Extracted material
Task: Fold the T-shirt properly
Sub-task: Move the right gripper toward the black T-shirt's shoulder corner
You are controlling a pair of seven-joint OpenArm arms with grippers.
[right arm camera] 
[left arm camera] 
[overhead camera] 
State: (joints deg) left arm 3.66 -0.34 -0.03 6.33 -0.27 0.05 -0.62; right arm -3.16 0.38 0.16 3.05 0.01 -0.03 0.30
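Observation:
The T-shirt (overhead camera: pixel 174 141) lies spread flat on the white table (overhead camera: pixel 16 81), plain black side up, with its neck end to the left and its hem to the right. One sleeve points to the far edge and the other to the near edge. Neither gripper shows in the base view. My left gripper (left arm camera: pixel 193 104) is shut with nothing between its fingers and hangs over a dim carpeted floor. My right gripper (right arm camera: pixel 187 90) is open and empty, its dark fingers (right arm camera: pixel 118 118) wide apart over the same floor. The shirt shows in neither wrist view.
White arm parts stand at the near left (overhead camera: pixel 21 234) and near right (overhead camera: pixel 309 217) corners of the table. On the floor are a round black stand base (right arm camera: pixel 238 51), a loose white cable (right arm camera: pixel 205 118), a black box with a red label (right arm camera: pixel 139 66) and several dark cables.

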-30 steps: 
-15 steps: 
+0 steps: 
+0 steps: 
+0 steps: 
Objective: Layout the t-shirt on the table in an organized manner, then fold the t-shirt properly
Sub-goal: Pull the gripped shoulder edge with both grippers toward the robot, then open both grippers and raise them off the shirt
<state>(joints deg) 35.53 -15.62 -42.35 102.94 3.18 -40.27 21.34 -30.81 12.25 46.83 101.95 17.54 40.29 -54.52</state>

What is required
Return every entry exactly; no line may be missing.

Exercise result
Task: Fold the T-shirt properly
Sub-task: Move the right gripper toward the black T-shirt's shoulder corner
You are controlling a pair of seven-joint OpenArm arms with grippers.
[right arm camera] 
[left arm camera] 
[overhead camera] 
State: (joints deg) left arm 3.66 -0.34 -0.03 6.33 -0.27 0.05 -0.62; right arm -3.16 0.38 0.16 3.05 0.01 -0.03 0.30
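Observation:
The T-shirt (overhead camera: pixel 174 141) lies spread flat on the white table (overhead camera: pixel 16 81), plain black side up, with its neck end to the left and its hem to the right. One sleeve points to the far edge and the other to the near edge. Neither gripper shows in the base view. My left gripper (left arm camera: pixel 193 104) is shut with nothing between its fingers and hangs over a dim carpeted floor. My right gripper (right arm camera: pixel 187 90) is open and empty, its dark fingers (right arm camera: pixel 118 118) wide apart over the same floor. The shirt shows in neither wrist view.
White arm parts stand at the near left (overhead camera: pixel 21 234) and near right (overhead camera: pixel 309 217) corners of the table. On the floor are a round black stand base (right arm camera: pixel 238 51), a loose white cable (right arm camera: pixel 205 118), a black box with a red label (right arm camera: pixel 139 66) and several dark cables.
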
-30 steps: 
-15 steps: 
+0 steps: 
+0 steps: 
+0 steps: 
Objective: Layout the t-shirt on the table in an organized manner, then fold the t-shirt properly
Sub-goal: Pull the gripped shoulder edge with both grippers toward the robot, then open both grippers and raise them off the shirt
<state>(joints deg) 35.53 -15.62 -42.35 102.94 3.18 -40.27 21.34 -30.81 12.25 46.83 101.95 17.54 40.29 -54.52</state>

What the answer needed to say has been said.